Comprendre le droit simplement.

Texte Officiel
En vigueur
"Lorsqu'un architecte ou un entrepreneur s'est chargé de la construction à forfait d'un bâtiment, d'après un plan arrêté et convenu avec le propriétaire du sol, il ne peut demander aucune augmentation de prix, ni sous le prétexte de l'augmentation de la main-d'oeuvre ou des matériaux, ni sous celui de changements ou d'augmentations faits sur ce plan, si ces changements ou augmentations n'ont pas été autorisés par écrit, et le prix convenu avec le propriétaire."

L'Explication Prémisse

En termes simples

Cet article dit simplement que si un architecte ou un entrepreneur s'engage à construire un bâtiment pour un prix forfaitaire fondé sur un plan définitivement arrêté avec le propriétaire du terrain, il ne peut pas réclamer plus d'argent ensuite parce que les matériaux ou la main-d'œuvre ont coûté plus cher, ni parce qu'il a apporté des modifications au plan, sauf si ces modifications ont été expressément autorisées par écrit par le propriétaire et que le nouveau prix a été convenu. Autrement dit, le risque d'augmentation de prix pèse sur le constructeur sauf accord écrit contraire avec le propriétaire.

Exemple Concret

M. Dupont fait signer à un entrepreneur un contrat forfaitaire pour la construction d'une maison selon des plans précis pour 200 000 €. En cours de chantier, le prix du bois augmente fortement et l'entrepreneur demande 10 000 € supplémentaires. L'entrepreneur ne peut pas imposer cette augmentation.

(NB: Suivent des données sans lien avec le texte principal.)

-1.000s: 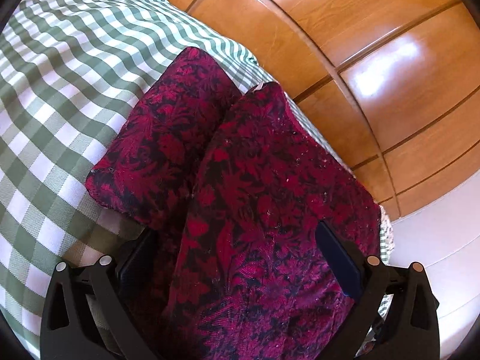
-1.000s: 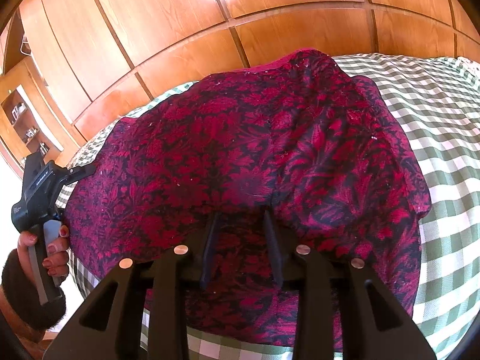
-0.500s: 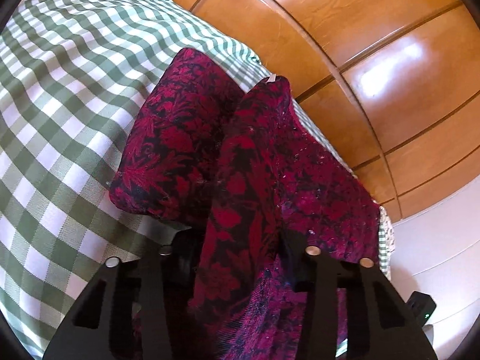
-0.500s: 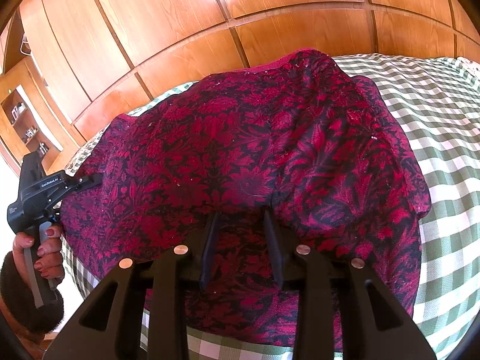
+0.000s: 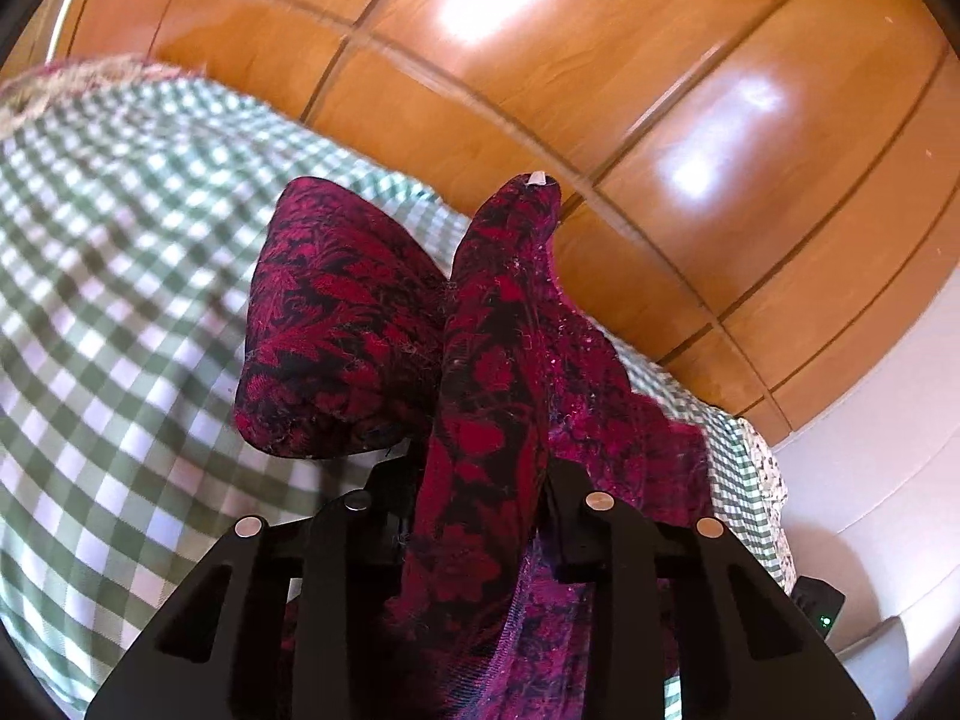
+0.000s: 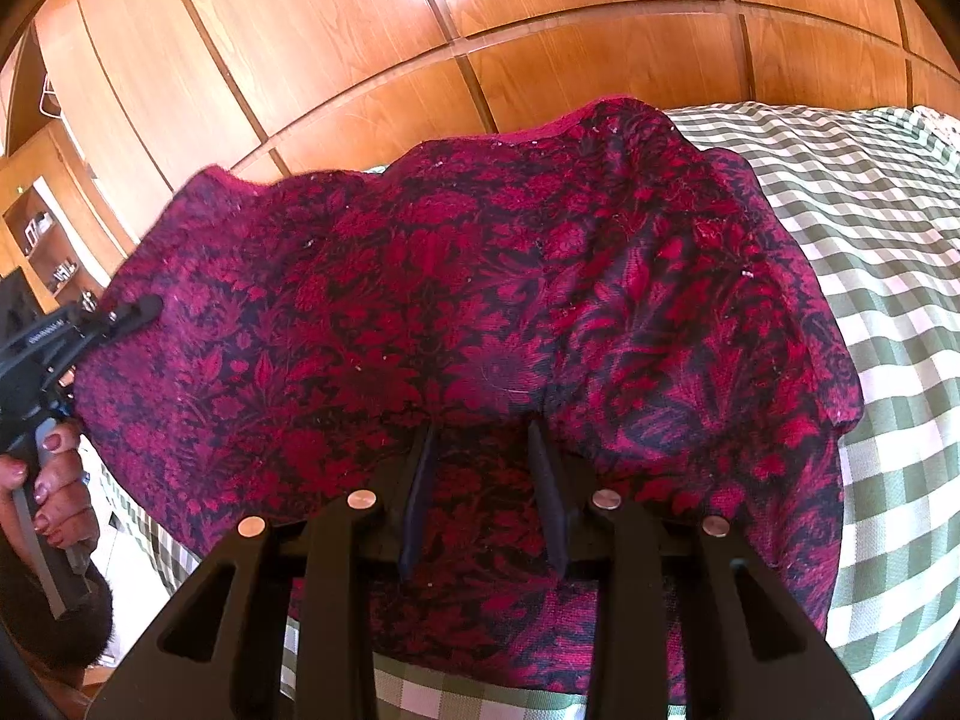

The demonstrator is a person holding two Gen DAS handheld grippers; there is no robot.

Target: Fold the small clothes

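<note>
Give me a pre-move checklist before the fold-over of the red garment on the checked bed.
1. Left gripper has red floral garment between its fingers, jaws closing: ok.
2. Right gripper shut on the garment's near edge: ok.
3. Edge between both grips taut: not ok, it sags and ripples.
4. Sleeve flat: not ok, bunched.
5. Checked bedcover free of other items where visible: ok.
6. Far hem position: cannot tell.

My garment (image 6: 480,312) lies on the bedcover (image 6: 870,276), wooden panels (image 6: 540,18) behind; my left gripper (image 6: 129,315) grips its left edge.
</note>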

En revanche, si M. Dupont demande un agrandissement du séjour et signe un document écrit acceptant le changement de plan et le nouveau montant de 8 000 €, l'entrepreneur peut alors être payé ce supplément.

Points Clés à Retenir
  • S'applique au contrat de construction « à forfait » (prix global fixe).
  • Le prix convenu ne peut être augmenté pour cause d'augmentation du coût des matériaux ou de la main-d'œuvre.
  • Les modifications ou augmentations apportées au plan ne justifient une hausse de prix que si elles ont été autorisées par écrit par le propriétaire.
  • L'accord écrit doit porter non seulement sur la modification du plan mais aussi sur le nouveau prix convenu.
  • Protège le propriétaire du sol contre des demandes de supplément non prévues après signature du contrat.
  • L'entrepreneur supporte le risque des variations de prix sauf stipulation contraire écrite acceptée par les deux parties.
  • Les autorisations orales ne suffisent pas : il faut un écrit (avenant, ordre écrit, devis signé, etc.).